Berbincang kami, terus berlanjut sampai larut. Dan ketika orang-orang telah selesai merayakan acara 1000 wajah Pram, kami tetap berbincang. Kami pindah dari rumah Pram, ke putri malam, mencari sesuatu yang dapat menahan kami untuk tetap terjaga. Sampai pagi. Segelas kopi, segelas teh hangat, sesuai selera masing-masing. Dan dengan hal itu ternyata cukup membuat kami terjada sampai pagi. Hingga rombongan mas Malik pulang ke Jombang.

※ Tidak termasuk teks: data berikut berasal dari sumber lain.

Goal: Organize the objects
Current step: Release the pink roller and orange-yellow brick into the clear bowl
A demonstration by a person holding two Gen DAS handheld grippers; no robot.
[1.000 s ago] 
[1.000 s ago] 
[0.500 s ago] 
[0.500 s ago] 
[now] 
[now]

Acara 1000 Wajah Pram Dalam Kata dan Sketsa, tlah usai. Tapi apa yang tlah didapatkan oleh mereka. Baik penyelenggara, peserta ataupun siapapun yang merasa peduli dengan acara tersebut, juga peduli dengan Pram. Ya setidaknya kami berempat telah mencoba untuk lebih mengenal Pram, dan mengenalkannya kepada dunia. Di facebook, friendster, juga media lainnya, kami mencoba mengenalkan Pram kepada dunia. Mengenalkan alamat baru perpustakaan Pataba di Jl. Pramoedya Ananta Toer No. 40 Jetis Blora 58211. Ya, akhirnya kami berharap setahun lagi bisa bertemu di jalan Pramoedya Ananta Toer Blora.